As to whether the Applicant's plaint in HCT-05-CV-CS-0048-2019 discloses a cause of action, the plaint must show that the Applicant enjoyed a right, that the right had been violated and that the Respondents were liable. (See Auto Garage Ltd vs Motokov (3) (supra)). What is important to be revealed in the above consideration is the question as to what right has been violated. I have critically examined the Applicant's first amended plaint in HCT-05-CV-CS-0048-2019 dated 10th July 2019, it states in paragraph 4 as follows;

> "4. The Plaintiffs claim against the Defendants is for revocation of letters of administration, declaratory orders, general damages, a permanent injunction and costs of the suit from the Defendants".

Under paragraph 9 it states that:

"9. The Defendants applied for and obtained a grant of letters of administration with mala fide intention.
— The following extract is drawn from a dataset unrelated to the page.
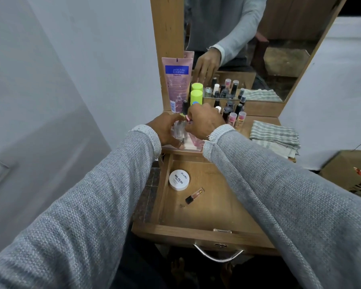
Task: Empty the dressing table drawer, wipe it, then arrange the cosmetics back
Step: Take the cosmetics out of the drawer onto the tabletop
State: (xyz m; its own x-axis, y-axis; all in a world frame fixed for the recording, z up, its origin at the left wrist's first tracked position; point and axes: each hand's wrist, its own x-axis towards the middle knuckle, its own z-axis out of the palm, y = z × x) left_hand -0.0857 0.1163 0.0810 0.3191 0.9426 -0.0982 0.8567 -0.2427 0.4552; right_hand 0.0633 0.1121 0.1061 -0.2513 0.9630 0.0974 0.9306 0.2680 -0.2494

Particulars of malafide intention

a)Intentionally excluding some close members of the family of the late Rev. Lazaro Tibesesa from the process of application for the grant of letters of administration. b)Forging signature of one of the beneficiaries of the estate of the estate of the late Rev. Lazaro Tibesasa purported to have participated in the family meeting and consenting to choice of the defendants as administrators of the estate of the late Rev. Lazaro Tibesasa".

The plaint goes on to state in the next paragraphs specifically paragraphs 10, 11 and 12 as follows;

> "10. The Plaintiffs' concerns were registered with the office of the District Administrative Officer Bushenyi by the 3rd Plaintiff who initially halted the process but the same was secretly revitalized by the defendants until letters of administration were granted.

> 11. The Plaintiffs shall at the trial aver that the actions of the defendants/administrators of the estate of late Rev. Lazaro Tibesasa are tainted with malafide intentions, illegal, iniquitous, discriminatory and detrimental to the plaintiffs for which they shall seek for declaratory orders.

> 12. The Plaintiffs shall further argue that the actions of the defendants have caused inconvenience, anguish and psychological torture for which they seek for general damages and a permanent injunction against the 1 st Defendant's intention to share the estate of the late Rev. Lazaro Tibesasa to the exclusion of other beneficiaries".

[8] It is my finding upon closely reading the above excerpts from the plaint that the Applicant's plaint discloses a cause of action against the Respondents.

From the excerpts above, the plaint was in view able to show that the Applicant and other Plaintiffs were first and foremost beneficiaries of the estate of the late Rev. Lazaro Tibesasa, that the Respondents were administrators of the estate of the late Rev. Lazaro Tibesasa whose actions in relation to the estate affected them as beneficiaries.

[9] I now turn to the question whether the plaint in HCT-05-CV-CS-0048-2019 can be amended. The Applicant's case was that owing to a mistake of their former advocates, material facts and grounds for revocation of the letters of administration were not pleaded. That these facts related to the fact that ever since this court granted letters of administration to the Respondents on 27th November 2018, they have not made a true and full inventory of the estate property and have not administered the estate in accordance with the law.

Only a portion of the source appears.